Assignment
Beginning with the very first line, please reproduce the entries exactly through the line containing "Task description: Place".

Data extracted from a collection
--------------------

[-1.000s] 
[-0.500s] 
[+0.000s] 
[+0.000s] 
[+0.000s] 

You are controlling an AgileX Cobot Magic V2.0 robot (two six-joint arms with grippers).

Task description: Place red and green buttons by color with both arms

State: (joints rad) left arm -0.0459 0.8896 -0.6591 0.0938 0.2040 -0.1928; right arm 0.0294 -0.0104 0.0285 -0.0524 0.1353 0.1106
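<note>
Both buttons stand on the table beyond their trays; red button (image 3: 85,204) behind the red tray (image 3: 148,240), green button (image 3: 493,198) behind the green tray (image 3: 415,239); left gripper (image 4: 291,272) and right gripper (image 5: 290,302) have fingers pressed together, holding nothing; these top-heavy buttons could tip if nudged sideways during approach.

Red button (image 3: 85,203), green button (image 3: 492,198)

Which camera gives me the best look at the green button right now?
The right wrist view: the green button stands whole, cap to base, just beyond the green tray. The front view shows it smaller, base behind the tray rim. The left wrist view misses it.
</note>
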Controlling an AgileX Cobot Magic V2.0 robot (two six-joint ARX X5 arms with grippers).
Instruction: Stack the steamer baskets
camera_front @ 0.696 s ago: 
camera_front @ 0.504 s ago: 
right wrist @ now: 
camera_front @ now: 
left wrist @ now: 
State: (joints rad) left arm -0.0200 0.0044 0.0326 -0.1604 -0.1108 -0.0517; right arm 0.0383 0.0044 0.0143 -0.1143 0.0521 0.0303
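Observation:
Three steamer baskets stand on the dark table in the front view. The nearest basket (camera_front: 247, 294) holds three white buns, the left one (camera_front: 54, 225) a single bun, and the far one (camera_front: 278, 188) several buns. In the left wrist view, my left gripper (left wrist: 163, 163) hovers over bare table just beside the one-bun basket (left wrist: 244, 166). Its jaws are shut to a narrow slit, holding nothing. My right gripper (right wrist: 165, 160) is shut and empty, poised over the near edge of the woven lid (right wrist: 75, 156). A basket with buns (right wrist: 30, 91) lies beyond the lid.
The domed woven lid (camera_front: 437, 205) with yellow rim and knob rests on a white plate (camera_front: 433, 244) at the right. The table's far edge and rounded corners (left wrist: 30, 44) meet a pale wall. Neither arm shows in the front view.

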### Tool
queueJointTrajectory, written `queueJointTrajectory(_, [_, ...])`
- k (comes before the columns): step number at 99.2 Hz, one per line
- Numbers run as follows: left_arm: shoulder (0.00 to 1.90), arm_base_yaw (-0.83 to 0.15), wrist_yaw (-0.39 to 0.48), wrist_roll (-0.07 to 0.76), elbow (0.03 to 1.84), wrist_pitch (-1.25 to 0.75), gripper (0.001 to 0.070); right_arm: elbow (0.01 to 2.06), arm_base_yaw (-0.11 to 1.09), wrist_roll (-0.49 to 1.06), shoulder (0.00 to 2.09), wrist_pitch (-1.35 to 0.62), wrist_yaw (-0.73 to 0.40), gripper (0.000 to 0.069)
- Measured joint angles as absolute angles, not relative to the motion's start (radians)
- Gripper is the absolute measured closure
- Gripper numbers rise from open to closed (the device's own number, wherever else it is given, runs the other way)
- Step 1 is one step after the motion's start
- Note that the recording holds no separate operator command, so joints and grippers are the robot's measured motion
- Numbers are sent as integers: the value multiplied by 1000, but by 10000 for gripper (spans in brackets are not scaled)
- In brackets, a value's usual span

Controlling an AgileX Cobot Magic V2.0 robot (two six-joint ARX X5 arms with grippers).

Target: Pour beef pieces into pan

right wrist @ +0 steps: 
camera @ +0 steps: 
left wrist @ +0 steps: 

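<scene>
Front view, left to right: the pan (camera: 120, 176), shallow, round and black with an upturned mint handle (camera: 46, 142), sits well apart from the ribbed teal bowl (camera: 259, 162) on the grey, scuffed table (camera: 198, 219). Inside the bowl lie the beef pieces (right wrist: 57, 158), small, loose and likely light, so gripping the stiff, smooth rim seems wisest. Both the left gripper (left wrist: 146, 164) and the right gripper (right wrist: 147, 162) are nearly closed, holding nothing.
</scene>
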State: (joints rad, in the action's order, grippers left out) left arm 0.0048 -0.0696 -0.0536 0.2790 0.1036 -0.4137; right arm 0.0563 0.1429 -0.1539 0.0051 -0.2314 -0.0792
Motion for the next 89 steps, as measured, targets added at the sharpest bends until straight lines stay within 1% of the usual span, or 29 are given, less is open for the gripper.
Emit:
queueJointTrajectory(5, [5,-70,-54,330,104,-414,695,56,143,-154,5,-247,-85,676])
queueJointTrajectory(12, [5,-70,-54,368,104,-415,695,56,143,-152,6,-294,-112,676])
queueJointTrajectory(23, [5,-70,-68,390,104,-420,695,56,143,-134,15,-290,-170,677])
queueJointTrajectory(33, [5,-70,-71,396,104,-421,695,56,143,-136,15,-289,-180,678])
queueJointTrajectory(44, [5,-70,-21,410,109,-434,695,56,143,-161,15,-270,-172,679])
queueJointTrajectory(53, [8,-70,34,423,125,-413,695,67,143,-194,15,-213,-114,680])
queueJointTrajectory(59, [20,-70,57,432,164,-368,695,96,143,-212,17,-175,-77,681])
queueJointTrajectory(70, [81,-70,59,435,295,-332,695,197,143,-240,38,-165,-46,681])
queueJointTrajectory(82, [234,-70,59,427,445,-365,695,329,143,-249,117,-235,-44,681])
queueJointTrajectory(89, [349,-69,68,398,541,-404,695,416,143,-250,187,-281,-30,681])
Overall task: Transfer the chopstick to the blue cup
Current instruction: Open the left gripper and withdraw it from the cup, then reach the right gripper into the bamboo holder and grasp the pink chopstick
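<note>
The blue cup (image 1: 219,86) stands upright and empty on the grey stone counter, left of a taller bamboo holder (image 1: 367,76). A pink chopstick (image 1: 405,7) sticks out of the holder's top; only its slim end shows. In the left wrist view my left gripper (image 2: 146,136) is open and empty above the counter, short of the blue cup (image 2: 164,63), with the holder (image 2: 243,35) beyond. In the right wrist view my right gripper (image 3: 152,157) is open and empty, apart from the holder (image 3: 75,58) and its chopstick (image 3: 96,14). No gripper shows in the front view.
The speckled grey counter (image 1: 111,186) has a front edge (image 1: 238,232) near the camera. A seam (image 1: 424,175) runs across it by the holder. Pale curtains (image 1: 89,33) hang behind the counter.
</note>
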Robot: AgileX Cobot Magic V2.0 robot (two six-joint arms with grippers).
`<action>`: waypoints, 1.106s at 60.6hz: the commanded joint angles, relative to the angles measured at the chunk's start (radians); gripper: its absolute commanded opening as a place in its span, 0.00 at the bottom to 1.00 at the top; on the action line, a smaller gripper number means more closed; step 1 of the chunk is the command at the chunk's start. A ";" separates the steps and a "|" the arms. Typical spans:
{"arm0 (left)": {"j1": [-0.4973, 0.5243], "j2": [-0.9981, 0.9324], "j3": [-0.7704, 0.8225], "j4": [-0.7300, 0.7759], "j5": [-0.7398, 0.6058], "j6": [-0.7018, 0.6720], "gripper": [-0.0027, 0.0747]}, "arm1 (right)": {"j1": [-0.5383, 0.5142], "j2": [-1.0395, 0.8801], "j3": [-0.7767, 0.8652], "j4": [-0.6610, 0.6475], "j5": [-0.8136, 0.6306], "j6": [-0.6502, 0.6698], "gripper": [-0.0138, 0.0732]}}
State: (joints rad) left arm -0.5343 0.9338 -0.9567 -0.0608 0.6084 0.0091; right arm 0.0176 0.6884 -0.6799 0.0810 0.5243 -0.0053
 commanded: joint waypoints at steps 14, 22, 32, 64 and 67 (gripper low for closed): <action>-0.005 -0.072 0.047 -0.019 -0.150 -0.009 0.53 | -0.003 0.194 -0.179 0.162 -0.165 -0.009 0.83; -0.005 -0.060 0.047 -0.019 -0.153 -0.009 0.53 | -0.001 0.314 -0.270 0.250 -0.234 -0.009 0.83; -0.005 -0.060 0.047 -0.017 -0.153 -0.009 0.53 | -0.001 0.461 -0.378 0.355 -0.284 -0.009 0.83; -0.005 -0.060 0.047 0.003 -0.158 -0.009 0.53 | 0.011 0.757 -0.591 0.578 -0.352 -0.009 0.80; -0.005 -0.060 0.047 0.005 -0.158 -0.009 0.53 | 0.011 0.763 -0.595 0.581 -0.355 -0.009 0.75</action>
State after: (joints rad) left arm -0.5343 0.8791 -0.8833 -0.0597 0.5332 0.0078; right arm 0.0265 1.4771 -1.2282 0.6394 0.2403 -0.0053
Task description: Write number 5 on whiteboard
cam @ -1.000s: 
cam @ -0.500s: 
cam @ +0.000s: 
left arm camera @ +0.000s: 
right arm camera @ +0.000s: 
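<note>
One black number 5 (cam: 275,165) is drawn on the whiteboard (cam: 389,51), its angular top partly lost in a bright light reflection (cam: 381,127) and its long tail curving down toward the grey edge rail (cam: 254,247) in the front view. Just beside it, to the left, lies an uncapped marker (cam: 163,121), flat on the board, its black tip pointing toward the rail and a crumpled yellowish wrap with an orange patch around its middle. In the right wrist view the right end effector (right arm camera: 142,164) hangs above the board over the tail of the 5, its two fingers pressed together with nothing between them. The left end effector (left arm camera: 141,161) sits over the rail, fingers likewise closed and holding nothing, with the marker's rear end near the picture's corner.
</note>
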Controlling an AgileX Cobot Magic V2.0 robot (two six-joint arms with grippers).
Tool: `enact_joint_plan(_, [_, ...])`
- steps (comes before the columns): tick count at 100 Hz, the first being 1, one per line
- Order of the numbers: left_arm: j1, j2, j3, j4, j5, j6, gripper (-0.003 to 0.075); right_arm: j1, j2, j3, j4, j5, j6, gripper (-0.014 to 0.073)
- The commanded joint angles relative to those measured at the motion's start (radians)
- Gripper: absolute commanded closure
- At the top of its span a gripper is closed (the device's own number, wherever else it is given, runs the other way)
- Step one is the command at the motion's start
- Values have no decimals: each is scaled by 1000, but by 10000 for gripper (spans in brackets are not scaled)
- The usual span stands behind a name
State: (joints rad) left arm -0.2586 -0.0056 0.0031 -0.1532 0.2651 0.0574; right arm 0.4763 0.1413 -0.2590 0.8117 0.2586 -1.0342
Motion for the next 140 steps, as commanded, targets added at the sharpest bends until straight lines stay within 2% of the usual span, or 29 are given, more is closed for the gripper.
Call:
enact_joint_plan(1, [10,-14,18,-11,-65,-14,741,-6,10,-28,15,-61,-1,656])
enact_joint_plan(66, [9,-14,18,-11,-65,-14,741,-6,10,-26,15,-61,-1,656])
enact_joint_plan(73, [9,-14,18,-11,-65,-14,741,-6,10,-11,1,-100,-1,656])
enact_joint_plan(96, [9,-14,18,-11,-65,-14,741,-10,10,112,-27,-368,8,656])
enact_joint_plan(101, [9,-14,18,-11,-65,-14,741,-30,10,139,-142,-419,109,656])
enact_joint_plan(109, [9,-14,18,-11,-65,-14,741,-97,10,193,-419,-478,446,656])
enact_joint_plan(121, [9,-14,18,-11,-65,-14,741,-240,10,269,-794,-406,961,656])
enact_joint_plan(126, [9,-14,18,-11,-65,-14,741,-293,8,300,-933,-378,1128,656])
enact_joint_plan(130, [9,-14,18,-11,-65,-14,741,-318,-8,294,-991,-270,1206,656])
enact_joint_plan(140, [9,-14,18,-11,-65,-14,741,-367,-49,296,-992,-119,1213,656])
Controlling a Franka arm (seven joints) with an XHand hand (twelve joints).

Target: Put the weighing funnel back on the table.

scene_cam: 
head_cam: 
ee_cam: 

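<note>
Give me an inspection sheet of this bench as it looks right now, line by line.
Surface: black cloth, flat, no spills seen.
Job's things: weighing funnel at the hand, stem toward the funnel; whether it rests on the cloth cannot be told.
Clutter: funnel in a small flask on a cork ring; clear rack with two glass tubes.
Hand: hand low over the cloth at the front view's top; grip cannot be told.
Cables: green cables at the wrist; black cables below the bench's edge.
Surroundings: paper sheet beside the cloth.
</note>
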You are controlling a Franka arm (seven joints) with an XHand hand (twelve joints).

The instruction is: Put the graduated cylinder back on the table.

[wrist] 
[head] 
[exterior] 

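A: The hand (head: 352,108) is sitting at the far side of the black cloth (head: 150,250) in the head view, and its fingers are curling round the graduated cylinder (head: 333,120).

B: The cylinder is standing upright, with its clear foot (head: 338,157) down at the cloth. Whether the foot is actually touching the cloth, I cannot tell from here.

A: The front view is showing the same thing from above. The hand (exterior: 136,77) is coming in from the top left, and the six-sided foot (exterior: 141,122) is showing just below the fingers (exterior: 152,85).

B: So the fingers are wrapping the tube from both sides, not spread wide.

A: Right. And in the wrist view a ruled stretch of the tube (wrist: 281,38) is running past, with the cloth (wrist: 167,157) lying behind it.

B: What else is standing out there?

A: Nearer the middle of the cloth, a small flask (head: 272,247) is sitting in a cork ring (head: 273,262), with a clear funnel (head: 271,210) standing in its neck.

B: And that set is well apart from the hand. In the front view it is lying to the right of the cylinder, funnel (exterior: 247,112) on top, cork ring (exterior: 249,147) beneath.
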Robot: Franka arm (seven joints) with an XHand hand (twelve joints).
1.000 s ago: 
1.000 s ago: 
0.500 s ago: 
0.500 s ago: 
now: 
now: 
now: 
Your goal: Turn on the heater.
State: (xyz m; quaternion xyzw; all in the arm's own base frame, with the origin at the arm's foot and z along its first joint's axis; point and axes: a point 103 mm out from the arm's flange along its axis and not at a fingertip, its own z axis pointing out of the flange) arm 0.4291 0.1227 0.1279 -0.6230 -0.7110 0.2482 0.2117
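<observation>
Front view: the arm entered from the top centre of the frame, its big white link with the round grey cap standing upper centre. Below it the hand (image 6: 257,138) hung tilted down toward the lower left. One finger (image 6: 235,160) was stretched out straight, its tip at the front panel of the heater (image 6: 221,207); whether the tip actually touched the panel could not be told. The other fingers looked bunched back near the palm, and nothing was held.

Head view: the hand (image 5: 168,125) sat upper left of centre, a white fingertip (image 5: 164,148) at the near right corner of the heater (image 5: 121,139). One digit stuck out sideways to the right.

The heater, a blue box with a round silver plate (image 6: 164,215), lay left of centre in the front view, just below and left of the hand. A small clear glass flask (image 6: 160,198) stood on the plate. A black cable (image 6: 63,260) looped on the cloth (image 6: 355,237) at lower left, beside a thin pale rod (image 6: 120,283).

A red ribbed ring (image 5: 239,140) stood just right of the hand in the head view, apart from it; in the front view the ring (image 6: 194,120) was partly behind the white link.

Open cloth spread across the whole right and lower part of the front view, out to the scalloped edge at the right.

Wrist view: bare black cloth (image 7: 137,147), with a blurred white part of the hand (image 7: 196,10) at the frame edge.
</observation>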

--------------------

Solution for this problem
[-1.000s] 
[-0.500s] 
[+0.000s] 
[+0.000s] 
[+0.000s] 

You are controlling an AgileX Cobot Magic V2.0 robot (two six-joint arms with grippers).

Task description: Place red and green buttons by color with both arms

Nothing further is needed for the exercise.